◆ Your objective: Of the lines below, count those containing the word "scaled". Reply with the number alone.

Records from a collection
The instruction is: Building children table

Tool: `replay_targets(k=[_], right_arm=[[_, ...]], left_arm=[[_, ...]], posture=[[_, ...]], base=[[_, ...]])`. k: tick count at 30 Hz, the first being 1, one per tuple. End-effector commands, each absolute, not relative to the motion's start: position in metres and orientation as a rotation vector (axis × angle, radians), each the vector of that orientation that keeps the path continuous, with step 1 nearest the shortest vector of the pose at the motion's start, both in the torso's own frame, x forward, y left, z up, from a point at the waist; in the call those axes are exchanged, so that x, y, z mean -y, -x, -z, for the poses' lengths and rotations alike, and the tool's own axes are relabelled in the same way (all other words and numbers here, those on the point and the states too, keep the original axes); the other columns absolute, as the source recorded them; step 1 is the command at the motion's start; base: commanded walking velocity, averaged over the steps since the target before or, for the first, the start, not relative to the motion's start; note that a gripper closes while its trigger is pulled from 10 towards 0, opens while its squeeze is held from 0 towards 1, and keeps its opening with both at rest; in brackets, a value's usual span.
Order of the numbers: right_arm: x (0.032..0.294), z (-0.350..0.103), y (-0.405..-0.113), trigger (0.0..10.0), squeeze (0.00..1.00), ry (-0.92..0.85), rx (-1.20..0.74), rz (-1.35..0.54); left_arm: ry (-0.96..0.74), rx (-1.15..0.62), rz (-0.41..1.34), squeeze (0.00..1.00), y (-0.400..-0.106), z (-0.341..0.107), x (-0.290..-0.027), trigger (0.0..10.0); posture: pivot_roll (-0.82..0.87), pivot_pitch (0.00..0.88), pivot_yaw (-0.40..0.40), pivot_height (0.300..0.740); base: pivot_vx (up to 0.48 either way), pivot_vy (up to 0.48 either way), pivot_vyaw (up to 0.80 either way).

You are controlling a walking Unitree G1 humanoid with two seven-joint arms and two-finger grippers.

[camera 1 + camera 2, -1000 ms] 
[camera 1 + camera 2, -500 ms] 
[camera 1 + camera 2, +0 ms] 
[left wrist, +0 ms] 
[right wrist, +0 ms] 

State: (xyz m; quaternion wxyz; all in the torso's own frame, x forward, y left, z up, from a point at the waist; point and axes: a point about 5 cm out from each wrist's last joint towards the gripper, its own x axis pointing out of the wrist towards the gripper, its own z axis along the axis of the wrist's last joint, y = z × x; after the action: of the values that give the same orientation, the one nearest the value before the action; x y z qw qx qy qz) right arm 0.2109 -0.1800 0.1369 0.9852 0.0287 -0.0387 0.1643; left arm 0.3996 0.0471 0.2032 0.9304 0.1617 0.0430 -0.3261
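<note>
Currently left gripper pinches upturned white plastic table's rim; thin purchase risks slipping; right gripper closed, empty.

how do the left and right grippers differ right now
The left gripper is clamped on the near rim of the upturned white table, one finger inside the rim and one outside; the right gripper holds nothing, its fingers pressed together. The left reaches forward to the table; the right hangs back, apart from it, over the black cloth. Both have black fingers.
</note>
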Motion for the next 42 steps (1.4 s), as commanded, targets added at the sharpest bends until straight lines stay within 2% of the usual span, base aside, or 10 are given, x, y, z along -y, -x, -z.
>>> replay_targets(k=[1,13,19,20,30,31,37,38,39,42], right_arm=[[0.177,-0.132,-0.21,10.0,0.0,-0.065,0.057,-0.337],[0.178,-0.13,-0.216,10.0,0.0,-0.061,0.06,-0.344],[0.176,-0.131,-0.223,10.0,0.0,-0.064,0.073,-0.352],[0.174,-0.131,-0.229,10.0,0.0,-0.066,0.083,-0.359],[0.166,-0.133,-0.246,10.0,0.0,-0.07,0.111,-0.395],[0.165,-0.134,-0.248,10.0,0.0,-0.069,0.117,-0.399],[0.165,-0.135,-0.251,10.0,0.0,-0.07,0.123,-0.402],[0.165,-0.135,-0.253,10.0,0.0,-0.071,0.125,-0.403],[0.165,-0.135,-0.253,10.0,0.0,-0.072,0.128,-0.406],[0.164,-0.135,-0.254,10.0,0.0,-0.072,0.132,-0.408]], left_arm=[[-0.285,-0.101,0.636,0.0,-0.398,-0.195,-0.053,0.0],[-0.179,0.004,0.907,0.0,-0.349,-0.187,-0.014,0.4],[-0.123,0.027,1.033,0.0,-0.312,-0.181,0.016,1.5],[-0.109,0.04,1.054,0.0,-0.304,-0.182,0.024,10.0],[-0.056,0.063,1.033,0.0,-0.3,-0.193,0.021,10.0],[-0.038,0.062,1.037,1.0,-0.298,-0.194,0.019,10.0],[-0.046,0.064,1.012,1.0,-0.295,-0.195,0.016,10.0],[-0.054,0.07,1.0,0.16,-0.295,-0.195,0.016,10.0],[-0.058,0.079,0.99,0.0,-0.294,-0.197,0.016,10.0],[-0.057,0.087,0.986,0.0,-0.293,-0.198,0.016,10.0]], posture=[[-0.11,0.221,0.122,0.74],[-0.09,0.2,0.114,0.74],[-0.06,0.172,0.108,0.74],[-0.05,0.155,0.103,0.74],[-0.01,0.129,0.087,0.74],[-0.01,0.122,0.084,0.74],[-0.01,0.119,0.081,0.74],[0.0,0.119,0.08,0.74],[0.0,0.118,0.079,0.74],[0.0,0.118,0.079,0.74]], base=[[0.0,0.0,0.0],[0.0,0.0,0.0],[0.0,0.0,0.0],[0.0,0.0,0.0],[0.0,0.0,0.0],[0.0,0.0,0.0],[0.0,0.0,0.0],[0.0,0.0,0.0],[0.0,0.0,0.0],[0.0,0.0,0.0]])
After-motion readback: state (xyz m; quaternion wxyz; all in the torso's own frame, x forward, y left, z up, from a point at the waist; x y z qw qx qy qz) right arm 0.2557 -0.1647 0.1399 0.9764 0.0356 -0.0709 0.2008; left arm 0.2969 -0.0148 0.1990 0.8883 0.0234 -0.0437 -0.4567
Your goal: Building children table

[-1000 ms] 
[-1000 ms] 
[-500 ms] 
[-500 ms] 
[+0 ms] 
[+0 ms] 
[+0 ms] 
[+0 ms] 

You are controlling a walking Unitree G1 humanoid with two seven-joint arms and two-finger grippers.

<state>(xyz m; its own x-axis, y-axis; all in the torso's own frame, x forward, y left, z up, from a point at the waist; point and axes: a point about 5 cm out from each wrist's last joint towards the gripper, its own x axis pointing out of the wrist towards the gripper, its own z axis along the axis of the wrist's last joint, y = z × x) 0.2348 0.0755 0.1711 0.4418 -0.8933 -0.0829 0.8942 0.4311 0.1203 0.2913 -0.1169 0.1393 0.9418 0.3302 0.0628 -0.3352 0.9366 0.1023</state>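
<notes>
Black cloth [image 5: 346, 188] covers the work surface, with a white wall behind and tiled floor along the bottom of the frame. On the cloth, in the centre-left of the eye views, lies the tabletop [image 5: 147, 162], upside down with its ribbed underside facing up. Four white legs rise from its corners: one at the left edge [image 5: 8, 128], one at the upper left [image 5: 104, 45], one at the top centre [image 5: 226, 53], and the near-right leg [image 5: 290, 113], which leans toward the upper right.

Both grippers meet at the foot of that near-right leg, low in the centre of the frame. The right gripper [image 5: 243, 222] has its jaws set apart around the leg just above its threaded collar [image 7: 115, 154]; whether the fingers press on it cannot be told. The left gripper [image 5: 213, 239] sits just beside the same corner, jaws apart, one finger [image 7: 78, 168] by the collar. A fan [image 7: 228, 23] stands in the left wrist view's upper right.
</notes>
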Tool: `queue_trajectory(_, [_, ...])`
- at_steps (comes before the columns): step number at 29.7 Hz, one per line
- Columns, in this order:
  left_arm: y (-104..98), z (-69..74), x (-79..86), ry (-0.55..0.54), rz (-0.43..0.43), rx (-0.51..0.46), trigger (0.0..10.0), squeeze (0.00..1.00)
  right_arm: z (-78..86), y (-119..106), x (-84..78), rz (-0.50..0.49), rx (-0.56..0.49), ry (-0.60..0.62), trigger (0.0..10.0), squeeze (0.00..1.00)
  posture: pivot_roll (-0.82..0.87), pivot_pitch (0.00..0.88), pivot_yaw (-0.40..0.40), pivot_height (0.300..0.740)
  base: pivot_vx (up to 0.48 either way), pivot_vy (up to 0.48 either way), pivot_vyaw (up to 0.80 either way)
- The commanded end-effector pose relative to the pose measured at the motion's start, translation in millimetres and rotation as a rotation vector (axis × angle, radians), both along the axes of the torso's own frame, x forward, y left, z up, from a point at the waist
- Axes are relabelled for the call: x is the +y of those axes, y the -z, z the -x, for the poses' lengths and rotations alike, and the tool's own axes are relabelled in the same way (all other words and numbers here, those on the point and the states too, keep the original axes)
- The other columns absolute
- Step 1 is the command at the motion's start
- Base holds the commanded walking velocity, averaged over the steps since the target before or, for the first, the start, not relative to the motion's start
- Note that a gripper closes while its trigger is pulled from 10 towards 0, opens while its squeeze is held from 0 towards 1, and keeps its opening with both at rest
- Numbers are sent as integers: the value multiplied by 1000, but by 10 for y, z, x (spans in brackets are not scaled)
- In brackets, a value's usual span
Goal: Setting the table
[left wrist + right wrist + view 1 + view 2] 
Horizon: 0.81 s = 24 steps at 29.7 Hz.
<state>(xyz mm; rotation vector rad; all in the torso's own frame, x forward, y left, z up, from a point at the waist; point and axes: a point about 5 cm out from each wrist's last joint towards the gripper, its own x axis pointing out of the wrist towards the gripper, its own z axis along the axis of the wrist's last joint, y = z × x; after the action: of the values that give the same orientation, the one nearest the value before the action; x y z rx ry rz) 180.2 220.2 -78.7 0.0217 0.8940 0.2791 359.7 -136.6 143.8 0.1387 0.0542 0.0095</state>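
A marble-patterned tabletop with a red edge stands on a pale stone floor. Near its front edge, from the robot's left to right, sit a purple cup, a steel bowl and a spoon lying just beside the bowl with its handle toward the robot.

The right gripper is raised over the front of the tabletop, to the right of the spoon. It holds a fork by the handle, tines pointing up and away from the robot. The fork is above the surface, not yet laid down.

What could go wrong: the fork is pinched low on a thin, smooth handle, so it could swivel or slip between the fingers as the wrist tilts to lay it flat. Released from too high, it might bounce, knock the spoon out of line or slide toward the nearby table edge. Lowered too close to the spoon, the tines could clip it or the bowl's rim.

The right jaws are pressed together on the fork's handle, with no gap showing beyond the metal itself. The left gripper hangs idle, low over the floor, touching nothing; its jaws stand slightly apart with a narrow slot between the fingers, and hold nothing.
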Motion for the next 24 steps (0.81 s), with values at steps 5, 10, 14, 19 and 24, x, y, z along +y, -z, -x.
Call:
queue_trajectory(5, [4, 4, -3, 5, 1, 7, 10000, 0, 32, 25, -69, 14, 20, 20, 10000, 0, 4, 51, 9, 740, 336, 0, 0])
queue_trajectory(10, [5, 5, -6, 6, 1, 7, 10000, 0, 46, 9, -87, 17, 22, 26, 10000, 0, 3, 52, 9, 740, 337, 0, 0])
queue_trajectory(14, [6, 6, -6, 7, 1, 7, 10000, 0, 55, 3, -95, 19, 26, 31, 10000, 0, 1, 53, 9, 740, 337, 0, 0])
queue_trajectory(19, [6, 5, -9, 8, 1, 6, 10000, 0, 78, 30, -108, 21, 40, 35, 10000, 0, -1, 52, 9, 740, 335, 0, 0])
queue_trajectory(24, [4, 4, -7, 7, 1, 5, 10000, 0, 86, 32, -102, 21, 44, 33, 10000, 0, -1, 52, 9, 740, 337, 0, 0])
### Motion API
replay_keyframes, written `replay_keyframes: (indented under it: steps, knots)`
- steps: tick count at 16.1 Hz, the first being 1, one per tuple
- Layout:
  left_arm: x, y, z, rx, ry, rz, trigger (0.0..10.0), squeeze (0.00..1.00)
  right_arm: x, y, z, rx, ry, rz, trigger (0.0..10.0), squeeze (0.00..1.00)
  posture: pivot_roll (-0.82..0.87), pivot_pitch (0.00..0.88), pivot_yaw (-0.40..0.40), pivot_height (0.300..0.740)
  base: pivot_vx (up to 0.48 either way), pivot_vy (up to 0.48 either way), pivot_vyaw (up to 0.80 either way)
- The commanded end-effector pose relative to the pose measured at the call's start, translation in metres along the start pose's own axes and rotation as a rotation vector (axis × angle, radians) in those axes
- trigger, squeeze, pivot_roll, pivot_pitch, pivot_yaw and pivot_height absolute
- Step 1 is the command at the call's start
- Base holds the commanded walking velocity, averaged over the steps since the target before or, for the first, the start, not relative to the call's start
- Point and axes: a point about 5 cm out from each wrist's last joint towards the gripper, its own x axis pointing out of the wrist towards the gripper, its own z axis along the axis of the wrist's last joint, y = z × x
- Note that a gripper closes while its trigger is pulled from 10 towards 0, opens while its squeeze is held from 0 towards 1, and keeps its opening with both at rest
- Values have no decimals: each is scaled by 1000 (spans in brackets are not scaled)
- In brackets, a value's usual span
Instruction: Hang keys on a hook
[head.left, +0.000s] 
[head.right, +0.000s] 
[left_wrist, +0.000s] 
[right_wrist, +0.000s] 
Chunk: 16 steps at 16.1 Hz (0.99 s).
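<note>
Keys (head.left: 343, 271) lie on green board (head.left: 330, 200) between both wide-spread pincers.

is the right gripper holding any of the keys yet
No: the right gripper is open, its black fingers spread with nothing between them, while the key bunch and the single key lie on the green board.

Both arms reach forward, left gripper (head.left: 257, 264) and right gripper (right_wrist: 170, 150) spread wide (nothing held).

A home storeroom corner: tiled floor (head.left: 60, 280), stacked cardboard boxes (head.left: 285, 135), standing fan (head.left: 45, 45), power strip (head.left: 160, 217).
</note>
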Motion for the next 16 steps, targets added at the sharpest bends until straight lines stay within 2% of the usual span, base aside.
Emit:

◆ Response to this task: 2